Publicado no Correio da Cidadania em 21 de junho de 2013
As recentes manifestações de rua mostram, com clareza, que o sistema de representação política está em frangalhos. Muitas coisas combinadas explicam isso e, certamente, o sistema de financiamento eleitoral privado é uma delas.
Uma campanha eleitoral para deputado estadual ou federal pode custar, pelas informações oficiais disponíveis nos tribunais eleitorais (portanto apenas valores do “caixa um”), alguns ou muitos milhões de reais. A pergunta óbvia é: quem são os financiadores?
Ainda que seja totalmente antidemocrático, o poder político de uma pessoa no Brasil é tão maior quanto maior for sua renda, pois, pela legislação que regula o financiamento eleitoral (Leis 8713, de 1993, e 9504, de 1997), pessoas físicas podem financiar candidaturas com até 10% de seu rendimento anual bruto. Ou seja, quanto mais rico alguém for, maior é o seu poder eleitoral! Isso é tão atrasado quanto o previsto na primeira constituição brasileira, de 1824, que estabelecia direitos de candidatura e de voto de acordo com a renda e quem não tivesse pelo menos 100 mil réis de renda anual não podia votar nem em eleições paroquiais. Parece óbvio que o poder eleitoral em uma democracia não deveria depender da renda de uma pessoa e a contribuição máxima por doador deveria ser um valor fixo balizado na renda média do país, não do doador.
Mas nosso sistema de financiamento eleitoral é ainda pior: pessoas jurídicas, ou seja, empresas, podem financiar campanhas políticas com valores de até 2% do faturamento anual. Ora, empresas não são entes políticos e não podem ter preferências eleitorais. Portanto, jamais poderiam financiar candidaturas ou partidos políticos. Dar a elas um poder eleitoral, como faz a lei, ao permitir que financiem eleições, é tão absurdo quanto permitir que elas pudessem votar ou se eleger.
Outro absurdo diz respeito aos valores dos financiamentos possíveis. O faturamento total das empresas em um país capitalista é da ordem do próprio produto interno bruto, ou seja, mede-se, no caso brasileiro, em trilhões de reais. Mesmo excluindo as que, por lei, não podem contribuir, as empresas podem contribuir, com aqueles 2% do faturamento, com dezenas de bilhões de reais, valor muitas vezes superior aos gastos totais de uma eleição. Como as possibilidades de sucesso em uma eleição dependem dos investimentos feitos nas campanhas, as empresas têm o poder de eleger quantos candidatos precisarem, mesmo que invistam muito menos do que os valores legalmente permitidos.

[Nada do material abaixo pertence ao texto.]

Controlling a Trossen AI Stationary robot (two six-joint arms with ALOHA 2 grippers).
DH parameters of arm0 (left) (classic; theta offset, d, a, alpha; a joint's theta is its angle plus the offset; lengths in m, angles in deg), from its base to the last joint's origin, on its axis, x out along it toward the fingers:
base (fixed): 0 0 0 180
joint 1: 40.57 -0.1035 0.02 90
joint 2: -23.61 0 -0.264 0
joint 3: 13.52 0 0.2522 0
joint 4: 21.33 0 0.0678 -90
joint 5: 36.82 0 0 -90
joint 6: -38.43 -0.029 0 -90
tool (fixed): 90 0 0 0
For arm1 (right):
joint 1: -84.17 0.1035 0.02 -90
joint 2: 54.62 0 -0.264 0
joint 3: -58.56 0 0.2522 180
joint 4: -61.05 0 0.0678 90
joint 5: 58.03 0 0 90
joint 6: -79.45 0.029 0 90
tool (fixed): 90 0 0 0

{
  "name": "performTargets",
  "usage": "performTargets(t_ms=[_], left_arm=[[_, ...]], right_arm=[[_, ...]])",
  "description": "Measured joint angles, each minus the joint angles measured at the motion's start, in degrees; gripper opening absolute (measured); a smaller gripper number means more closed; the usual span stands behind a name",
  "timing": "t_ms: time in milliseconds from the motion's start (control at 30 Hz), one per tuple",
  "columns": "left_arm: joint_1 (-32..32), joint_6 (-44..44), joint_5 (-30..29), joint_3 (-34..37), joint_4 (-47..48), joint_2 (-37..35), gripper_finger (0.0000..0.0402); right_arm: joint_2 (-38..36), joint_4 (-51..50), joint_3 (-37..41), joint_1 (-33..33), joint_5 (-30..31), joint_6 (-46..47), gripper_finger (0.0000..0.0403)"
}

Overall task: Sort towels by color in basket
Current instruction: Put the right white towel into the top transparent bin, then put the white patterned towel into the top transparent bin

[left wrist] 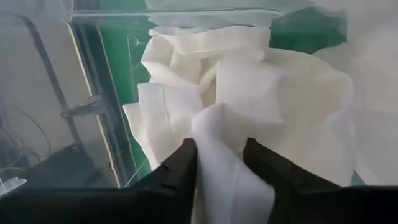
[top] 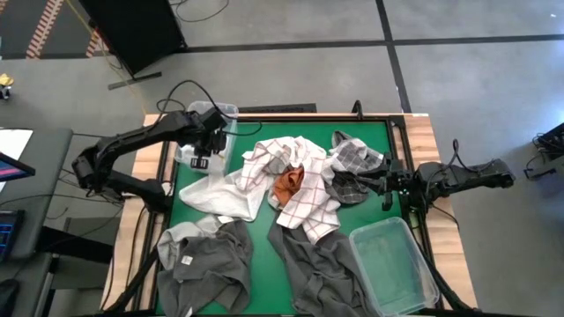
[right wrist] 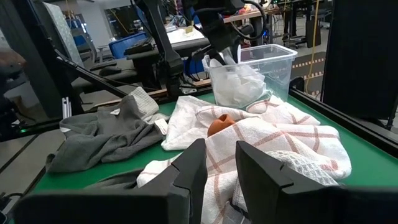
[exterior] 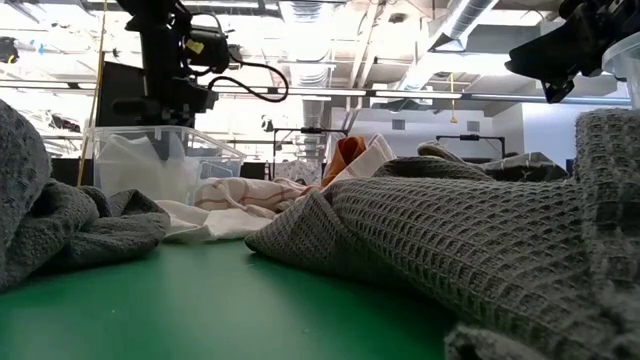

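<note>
The left gripper (top: 201,151) is hanging over a clear bin (top: 208,132) at the far left corner of the green table (top: 256,264). Its fingers (left wrist: 180,167) are sitting on both sides of a fold of white towel (left wrist: 249,106), but I cannot tell if they are squeezing it or letting it go. Much of that towel is lying inside the bin.

The right gripper (top: 382,185) is waiting at the table's right side, near a checked grey towel (top: 357,158). Its jaws are a little apart with nothing between them.

In the middle, white towels with thin lines (top: 308,198) are lying in a heap around a rust orange towel (top: 289,183), which is mostly covered. Dark grey towels (top: 207,260) are spreading along the near edge, beside another clear bin (top: 392,264). In the low view, a big grey towel (exterior: 450,240) is blocking most of the table.
</note>
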Motion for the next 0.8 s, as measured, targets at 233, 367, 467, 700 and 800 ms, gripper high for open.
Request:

Há mais perversidade ainda. O financiamento é feito pelas empresas na qualidade de pessoas jurídicas e, portanto, ele é incluído nas planilhas de custo em pé de igualdade com todas as outras despesas, como insumos, fornecedores, salários, impostos, aluguéis etc., sendo, obviamente, transferidas para os preços dos seus produtos e serviços. Portanto, quem paga a conta desse financiamento eleitoral somos nós, os consumidores, os fregueses, os clientes, os pacientes, os passageiros, os inquilinos, os alunos, os correntistas etc. Ou seja, em palavras bem simples: quem paga as altíssimas contas eleitorais somos nós, a população, mas quem escolhe os candidatos a serem financiados e em que quantidades serão estes financiamentos – portanto, quem escolhe os que serão eleitos, com as poucas e nobres exceções que temos –são os controladores, acionistas, altos dirigentes etc. das empresas. Isso não é nada democrático.
Evidentemente, os eleitos dessa forma não irão responder às demandas dos eleitores, mas, sim, às demandas daqueles que têm o poder de decidir quais candidatos e partidos serão financiados nas próximas eleições. Com um sistema de financiamento eleitoral como esse, não é nenhuma surpresa que os donos do país sejam, também, aqueles que mandam nele.
Otaviano Helene, professor do Instituto de Física da USP, foi presidente da Associação dos Docentes da USP (Adusp) e do Inep/MEC.